#### Try it
In the records that follow, show each line where the word "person" is present.

#### Dataset content
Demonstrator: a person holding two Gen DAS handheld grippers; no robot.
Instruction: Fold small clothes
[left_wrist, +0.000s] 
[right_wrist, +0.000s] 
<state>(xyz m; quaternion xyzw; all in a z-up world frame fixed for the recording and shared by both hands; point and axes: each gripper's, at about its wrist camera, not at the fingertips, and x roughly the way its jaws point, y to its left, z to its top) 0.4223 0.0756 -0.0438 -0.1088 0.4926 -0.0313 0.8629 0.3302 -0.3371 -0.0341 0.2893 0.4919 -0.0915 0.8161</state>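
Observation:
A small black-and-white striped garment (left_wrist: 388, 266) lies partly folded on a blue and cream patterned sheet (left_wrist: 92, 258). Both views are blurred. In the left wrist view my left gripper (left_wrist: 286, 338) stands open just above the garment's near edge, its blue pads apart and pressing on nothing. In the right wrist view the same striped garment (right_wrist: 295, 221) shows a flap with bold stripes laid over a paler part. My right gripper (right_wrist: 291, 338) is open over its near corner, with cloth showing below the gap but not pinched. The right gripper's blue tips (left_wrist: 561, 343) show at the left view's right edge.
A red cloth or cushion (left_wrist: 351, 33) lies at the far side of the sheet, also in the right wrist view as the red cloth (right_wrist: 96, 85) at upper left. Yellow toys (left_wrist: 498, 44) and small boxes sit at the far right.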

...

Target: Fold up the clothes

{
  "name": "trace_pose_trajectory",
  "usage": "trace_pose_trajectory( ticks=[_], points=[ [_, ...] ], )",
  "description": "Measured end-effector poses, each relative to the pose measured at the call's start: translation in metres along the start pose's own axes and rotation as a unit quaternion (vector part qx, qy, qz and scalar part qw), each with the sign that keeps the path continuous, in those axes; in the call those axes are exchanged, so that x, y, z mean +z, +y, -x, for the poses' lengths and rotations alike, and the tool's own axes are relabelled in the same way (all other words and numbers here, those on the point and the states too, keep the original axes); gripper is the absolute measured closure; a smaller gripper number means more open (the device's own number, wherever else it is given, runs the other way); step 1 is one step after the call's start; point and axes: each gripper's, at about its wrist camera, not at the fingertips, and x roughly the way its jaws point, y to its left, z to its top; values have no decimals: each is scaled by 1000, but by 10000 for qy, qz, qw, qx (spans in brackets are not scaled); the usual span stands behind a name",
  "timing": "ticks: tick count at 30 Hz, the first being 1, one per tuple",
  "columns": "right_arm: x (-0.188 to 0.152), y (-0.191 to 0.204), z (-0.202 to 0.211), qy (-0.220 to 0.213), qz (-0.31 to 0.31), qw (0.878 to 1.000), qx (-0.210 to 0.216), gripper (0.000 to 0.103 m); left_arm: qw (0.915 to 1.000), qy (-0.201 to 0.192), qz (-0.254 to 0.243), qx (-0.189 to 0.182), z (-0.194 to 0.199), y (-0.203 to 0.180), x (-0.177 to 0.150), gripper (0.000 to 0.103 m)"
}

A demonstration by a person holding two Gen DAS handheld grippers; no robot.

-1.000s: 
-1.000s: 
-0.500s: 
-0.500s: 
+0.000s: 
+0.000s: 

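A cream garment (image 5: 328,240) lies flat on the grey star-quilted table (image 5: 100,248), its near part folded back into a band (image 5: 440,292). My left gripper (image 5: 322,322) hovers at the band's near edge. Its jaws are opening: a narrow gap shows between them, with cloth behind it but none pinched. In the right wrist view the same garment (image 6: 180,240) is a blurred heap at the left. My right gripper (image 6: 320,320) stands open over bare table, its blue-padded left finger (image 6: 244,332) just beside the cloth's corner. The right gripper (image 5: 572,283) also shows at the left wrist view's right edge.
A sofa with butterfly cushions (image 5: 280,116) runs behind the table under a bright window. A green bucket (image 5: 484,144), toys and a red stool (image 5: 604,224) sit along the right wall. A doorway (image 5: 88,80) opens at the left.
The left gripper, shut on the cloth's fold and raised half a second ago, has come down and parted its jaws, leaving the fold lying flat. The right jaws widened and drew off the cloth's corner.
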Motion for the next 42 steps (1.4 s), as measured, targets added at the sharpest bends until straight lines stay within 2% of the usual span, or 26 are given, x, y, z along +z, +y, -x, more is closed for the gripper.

#### Result
Demonstrator: a person holding two Gen DAS handheld grippers; no robot.
A demonstration by a person holding two Gen DAS handheld grippers; no robot.

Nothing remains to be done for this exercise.